REQUIRED ACTION
Nothing may be dropped or altered: reproduce all the data.

INFORMATION SHOWN
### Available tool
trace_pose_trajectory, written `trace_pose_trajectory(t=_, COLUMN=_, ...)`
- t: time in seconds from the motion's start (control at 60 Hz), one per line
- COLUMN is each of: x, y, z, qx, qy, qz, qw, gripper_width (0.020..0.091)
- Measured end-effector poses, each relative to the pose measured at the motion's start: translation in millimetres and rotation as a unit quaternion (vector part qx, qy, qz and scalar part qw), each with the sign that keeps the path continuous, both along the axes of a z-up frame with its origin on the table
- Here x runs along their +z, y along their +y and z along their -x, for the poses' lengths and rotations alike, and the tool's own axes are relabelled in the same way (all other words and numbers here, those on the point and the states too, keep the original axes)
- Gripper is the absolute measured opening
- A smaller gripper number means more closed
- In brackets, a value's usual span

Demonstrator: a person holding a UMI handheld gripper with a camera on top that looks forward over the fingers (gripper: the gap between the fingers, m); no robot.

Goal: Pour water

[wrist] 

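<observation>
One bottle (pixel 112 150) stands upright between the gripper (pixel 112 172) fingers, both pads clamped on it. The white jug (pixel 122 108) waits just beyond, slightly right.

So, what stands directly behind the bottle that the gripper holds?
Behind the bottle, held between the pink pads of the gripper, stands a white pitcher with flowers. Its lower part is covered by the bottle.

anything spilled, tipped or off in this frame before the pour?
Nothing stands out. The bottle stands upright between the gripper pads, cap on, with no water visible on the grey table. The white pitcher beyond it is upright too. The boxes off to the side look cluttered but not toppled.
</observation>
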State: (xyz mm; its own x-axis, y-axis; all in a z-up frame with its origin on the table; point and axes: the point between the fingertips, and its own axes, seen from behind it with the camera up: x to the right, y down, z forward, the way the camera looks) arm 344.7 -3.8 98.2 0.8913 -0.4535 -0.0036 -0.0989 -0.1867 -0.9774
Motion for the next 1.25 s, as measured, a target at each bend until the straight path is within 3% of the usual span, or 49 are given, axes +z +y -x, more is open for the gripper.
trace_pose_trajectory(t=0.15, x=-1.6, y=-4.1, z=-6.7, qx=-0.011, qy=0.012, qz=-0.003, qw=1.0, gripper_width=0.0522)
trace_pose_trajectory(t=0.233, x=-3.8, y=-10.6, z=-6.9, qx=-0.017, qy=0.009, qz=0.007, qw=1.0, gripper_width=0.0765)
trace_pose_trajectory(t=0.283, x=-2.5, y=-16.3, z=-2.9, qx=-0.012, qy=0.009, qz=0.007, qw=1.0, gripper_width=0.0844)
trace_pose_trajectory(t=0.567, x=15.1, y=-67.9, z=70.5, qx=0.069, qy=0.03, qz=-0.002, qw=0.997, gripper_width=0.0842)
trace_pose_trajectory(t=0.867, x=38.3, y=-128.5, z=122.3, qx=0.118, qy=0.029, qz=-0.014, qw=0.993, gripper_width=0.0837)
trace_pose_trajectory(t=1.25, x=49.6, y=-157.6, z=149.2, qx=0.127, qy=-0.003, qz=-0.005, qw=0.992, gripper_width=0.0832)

EXERCISE SOLUTION
### Available tool
trace_pose_trajectory, written `trace_pose_trajectory(t=_, COLUMN=_, ...)`
- t: time in seconds from the motion's start (control at 60 Hz), one per line
- COLUMN is each of: x, y, z, qx, qy, qz, qw, gripper_width (0.020..0.091)
- Measured end-effector poses, each relative to the pose measured at the motion's start: translation in millimetres and rotation as a unit quaternion (vector part qx, qy, qz and scalar part qw), each with the sign that keeps the path continuous, both along the axes of a z-up frame with its origin on the table
- Here x runs along their +z, y along their +y and z along their -x, for the poses' lengths and rotations alike, and the tool's own axes are relabelled in the same way (all other words and numbers here, those on the point and the states too, keep the original axes)
- Gripper is the absolute measured opening
- A smaller gripper number means more closed
- In brackets, a value's usual span

Demonstrator: a person holding a UMI handheld gripper with a camera on top that looks forward over the fingers (gripper: the gap between the fingers, m); no robot.

Goal: Pour water

[wrist] 

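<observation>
One bottle (pixel 112 150) stands upright between the gripper (pixel 112 172) fingers, both pads clamped on it. The white jug (pixel 122 108) waits just beyond, slightly right.

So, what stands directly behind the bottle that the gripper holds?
Behind the bottle, held between the pink pads of the gripper, stands a white pitcher with flowers. Its lower part is covered by the bottle.

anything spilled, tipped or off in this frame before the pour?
Nothing stands out. The bottle stands upright between the gripper pads, cap on, with no water visible on the grey table. The white pitcher beyond it is upright too. The boxes off to the side look cluttered but not toppled.
</observation>
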State: (xyz mm; its own x-axis, y-axis; all in a z-up frame with its origin on the table; point and axes: the point between the fingertips, and its own axes, seen from behind it with the camera up: x to the right, y down, z forward, the way the camera looks) arm 344.7 -3.8 98.2 0.8913 -0.4535 -0.0036 -0.0989 -0.1867 -0.9774
Motion for the next 1.25 s, as measured, a target at each bend until the straight path is within 3% of the usual span, or 49 are given, axes +z +y -x, more is open for the gripper.
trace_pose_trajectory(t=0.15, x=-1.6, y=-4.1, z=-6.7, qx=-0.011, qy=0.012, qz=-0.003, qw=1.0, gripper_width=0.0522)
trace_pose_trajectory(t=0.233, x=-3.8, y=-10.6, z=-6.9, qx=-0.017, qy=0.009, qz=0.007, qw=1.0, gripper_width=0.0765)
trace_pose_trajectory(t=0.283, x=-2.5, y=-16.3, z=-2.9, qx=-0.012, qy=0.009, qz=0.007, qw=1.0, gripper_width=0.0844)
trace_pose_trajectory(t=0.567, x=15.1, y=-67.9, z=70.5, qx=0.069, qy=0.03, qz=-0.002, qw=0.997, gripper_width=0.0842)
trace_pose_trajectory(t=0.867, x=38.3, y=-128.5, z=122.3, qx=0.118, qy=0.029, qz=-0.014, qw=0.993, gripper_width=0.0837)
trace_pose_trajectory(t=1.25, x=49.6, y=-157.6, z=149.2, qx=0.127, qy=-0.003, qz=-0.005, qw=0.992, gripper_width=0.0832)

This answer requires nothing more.